Gutes Image aufbauen geht nicht von heute auf morgen. Der FC Luzern hat in der Vergangenheit nicht immer ein optimales Bild abgegeben. Meistens kamen die Turbulenzen jedoch nicht, weil die Spieler es auf dem Platz verbockt hatten, sondern dann, als «Zirkus Stierli» seine Tore öffnete. Oder wie jetzt, wenn sich mit Bernhard Alpstaeg erneut ein Geldgeber operativ einmischt. Der FCL ist auf dem Weg zu einer guten Marke. Interessant für junge Spieler, attraktiv für Fans, lukrativ für Sponsoren und spannend für ausländische Vereine. So gesehen wäre auch dieser Punkt aktuell bereits erfüllt.
Punkt 10: «Ein hochwertiges Netzwerk zu wichtigen Wirtschaftsführern, Politikern und Medienhäusern»
Von aussen ist dieser Punkt sehr schwer zu beurteilen und zu qualifizieren. Im Stadion sind jedoch kaum Werbeplätze frei. Banden sind verkauft, die Werbung vielseitig und auf dem Trikot prangen Logos und Namen, egal ob auf den Shirts, Hosen oder Stulpen. Das Netzwerk zu wichtigen Wirtschaftsführern scheint gegeben.
Politisch ist der FCL auf Augenhöhe mit Behörden und Polizei. Dies zeigen die runden Tische, die laufend geführt werden, gerade in Anbetracht des Themas Sicherheit. Der Kontakt zu den Medienhäusern ist ebenfalls vorhanden. Der FCL ist Thema in der Berichterstattung und wird verfolgt. Auch der letzte Punkt in Alpstaegs Vision scheint somit erfüllt.
Fazit
Somit scheinen rund 7,5 von 10 Punkten bereits Stand heute erfüllt zu sein. Es bleibt die Frage, warum also will Bernhard Alpstaeg dennoch alles ändern? Er lässt auch in seiner Medienmitteilung nicht unversucht zu betonen, wie sehr ihm der FCL am Herzen liegt. Dass er selbst von Fussball keine Ahnung habe und sich aus dem operativen Geschäft raushalten wolle, betonte er nicht zuletzt auch vor rund anderthalb Jahren. Der Aktionärsstreit konnte damals gelöst werden. Alpstaeg beteuerte, fortan volles Vertrauen in die Führung zu haben und sich nicht mehr einzumischen. In eine Führung, die er notabene mitinitiert und mitgestaltet hat. Doch von diesen Absichten und den damaligen Versprechen scheint Herr Alpstaeg nichts mehr wissen zu wollen.

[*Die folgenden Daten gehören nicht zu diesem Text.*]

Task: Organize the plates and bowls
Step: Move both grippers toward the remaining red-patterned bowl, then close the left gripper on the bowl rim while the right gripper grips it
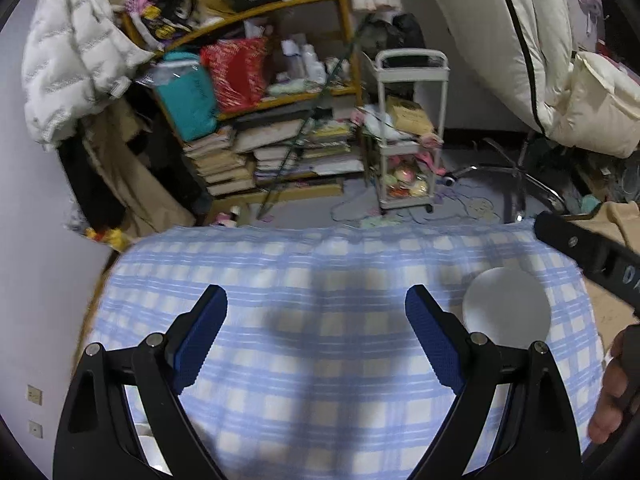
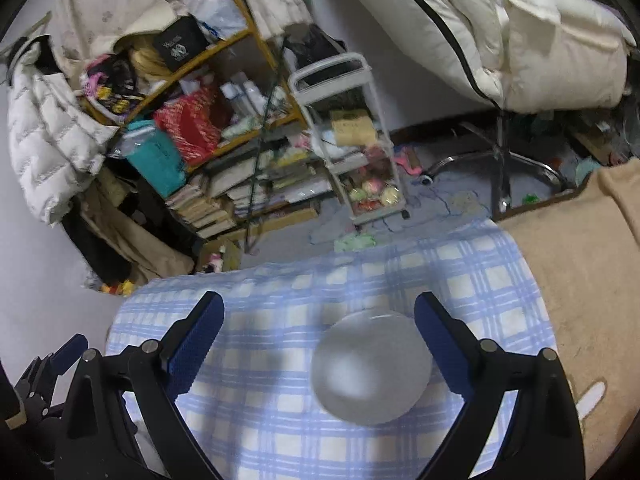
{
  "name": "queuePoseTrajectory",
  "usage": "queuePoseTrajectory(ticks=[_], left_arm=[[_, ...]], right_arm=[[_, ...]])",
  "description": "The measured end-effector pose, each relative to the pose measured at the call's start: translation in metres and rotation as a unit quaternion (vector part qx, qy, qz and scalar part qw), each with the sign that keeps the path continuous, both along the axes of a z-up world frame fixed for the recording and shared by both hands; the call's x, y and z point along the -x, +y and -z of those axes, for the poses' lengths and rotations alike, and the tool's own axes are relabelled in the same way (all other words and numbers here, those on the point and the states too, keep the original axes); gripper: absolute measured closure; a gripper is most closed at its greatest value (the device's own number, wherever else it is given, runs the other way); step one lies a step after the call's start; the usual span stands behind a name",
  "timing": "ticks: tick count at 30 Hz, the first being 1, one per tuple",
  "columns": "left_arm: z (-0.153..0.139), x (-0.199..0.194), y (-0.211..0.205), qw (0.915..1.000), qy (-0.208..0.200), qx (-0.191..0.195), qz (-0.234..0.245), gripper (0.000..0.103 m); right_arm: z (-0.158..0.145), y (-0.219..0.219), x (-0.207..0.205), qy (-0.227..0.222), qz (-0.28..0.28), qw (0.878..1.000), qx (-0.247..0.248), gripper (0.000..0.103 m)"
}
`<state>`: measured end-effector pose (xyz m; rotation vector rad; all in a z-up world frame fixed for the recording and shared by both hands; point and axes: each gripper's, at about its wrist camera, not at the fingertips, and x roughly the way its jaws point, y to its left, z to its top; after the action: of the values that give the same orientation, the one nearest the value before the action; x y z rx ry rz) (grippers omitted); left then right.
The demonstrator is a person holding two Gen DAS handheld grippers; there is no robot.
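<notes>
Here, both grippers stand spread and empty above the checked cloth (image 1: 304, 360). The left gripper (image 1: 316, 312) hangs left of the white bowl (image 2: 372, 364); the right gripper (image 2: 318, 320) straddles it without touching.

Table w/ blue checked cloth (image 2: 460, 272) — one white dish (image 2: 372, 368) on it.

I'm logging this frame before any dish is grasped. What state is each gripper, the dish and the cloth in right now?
Left gripper: open, nothing between its fingers.
Right gripper: open, above the plate, not gripping it.
White plate: lying flat on the cloth, right way up, empty, blurred.
Blue checked cloth: spread out flat under the plate.
</notes>
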<state>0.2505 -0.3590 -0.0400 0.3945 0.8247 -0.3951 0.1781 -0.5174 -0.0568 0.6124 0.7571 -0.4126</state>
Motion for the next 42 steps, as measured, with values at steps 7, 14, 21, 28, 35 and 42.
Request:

Die Pläne von Bernhard Alpstaeg sind schwierig nachzuvollziehen. Es macht den Eindruck, dass er nicht von selbst auf solche Gedanken gekommen wäre. Wer also steckt wirklich hinter den Plänen? Namen von Beratern und möglichen Agenten geistern einige herum. Alpstaeg allein wird wissen, von wem seine Gedanken geprägt wurden.
Zu hoffen, dass Bernhard Alpstaeg sich von seinen Plänen bis am Donnerstagabend abbringen lässt, ist wohl vergebene Mühe. Vielleicht lässt er sich doch noch zum Verkauf von einem Teil seiner Aktien überzeugen. Ein Angebot dazu dürfte ihm Josef Bieri bei einem gemeinsamen Gespräch am vergangenen Samstag gemacht haben. Auch wenn Josef Bieri auf diese Frage hin mit «kein Kommentar» antwortet. Es sei Stillschweigen vereinbart worden und daran halte er sich auch, so Bieri.
Vielleicht liest Herr Alpstaeg bis am Donnerstag «seine» Vision noch einmal durch. Und wenn er dies ohne Emotionen, Befangenheit oder Vorurteile macht, kommt auch er vielleicht zum Schluss, dass die Arbeit der jetzigen Führung doch nicht ganz so verkehrt ist. Und dass er und der Verein im Grundsatz die selben Ziele verfolgen. Aktuell einfach auf anderen Wegen.
Für eine persönliche Stellungnahme war Bernhard Alpstaeg am Montag nicht erreichbar.